と、相変わらずドギマギしている私の心情を察してか、A子が話し出した。
「まあ、でもさっきの私の話し方は気になるよね。うん」
ズバリ核心に触れてきた。
そして続ける。
「私ね、貴女のことが恋愛対象として好きなんだと思うの」
「…え」
あまりにストレートな物言いに、私は拍子抜けするよりほかなかった。
「貴女と会えない間に、何をやってても手につかなくて。いま何やってるのかな、とか。一緒にここ行きたいな、でも勉強頑張ってるのかな、邪魔しちゃ悪いかな、なんていつも思っちゃってさ。ああ、私って貴女のこと本当に好きなんだなって思ったの」
さらにA子は、好きな人がいてそれが女性だということを自身の母親にも打ち明けたという。
「そしたらお母さん、大反対でさ。結婚もできないし子供も産めないのに、どうするの。養子?そんな子愛せるの?なんて言われちゃって」
私は何も言えなかった。
そして次の言葉で打ちひしがれた。
「何よりね、私、貴女が”そういう人”だと世間から見られるのが耐えられない」
”そういう人”という言葉を聞いた瞬間、ああ、これはもう無理な恋なんだと悟った。
A子のお母さんが大反対ということもあるが、A子自身も同性の私に恋をしていることに嫌悪感を抱いていたのかもしれない。
”そういう人”というニュアンスには、A子の様々な思いを感じさせた。
もう、A子と私にこれ以上の未来はない。
しかし、A子がこんなに真剣に思っていてくれたこと、そして自分の母親にも好きな人がいるが同性だということを打ち明けてくれていたこと、まったく知らなかった。

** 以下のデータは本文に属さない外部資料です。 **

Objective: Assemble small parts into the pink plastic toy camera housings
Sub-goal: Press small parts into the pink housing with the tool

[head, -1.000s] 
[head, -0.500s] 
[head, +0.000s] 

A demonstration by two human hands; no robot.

年上の私は、A子への恋心をただひた隠しにしようとしていただけなのに。
自分の気持ちに真摯に向き合ってくれていたA子に対し、私は逃げていただけだった。
こんなにも自分のことを情けなく思ったことはない。
私は何も言えないまま、公園から見える夕暮れ時の街並みをただ見つめているだけだった。
A子のあの眼差しは今も脳裏に焼き付いている
微妙な沈黙が続いた。
どうしようもなく情けない私は、どんな言葉を紡げばいいのかわからないままだった。
またも沈黙を破ったのはA子だった。
「でもね…」
その言葉は、涙声だった。
思わず私は助手席のA子をハッと見つめた。
「大好きなの…」
A子は涙をいっぱいに溜めた目で、まっすぐ私を見て言った。
「…私も…」
情けない年上アラサーの私は、こう伝えるのがやっとだった。
しかし、心の内側からはA子を抱きしめたい、キスしたいという欲望が溢れ出てきて止まらなかった。
自分の右手をA子の頬に差し出したその瞬間、A子の左手にやんわりと阻止された。
「…ごめんね…」
俯いたA子は私の右手を軽く握りながら言った。
「もう、会わないほうがいいね…」
「子どもが欲しい」と言われたら
A子は声を震わせながら続けた。
「私、自分の子どもを産むのが夢なんだ」
そりゃそうだよな、と妙に冷静な気持ちでその声を聞いている自分がいた。
「…だから…」
それ以上、A子も私も何も言わなかった。
私も、A子ももう30歳が見えている。
A子の「子どもが欲しい」という、女性としては至極当たり前な夢を、女の私がこれ以上邪魔する訳にはいかない。
「そろそろ行こうか」
私はそう言うのがやっとだった。
公園からA子の車が置いてある、ショッピングモールへと車を走らせた。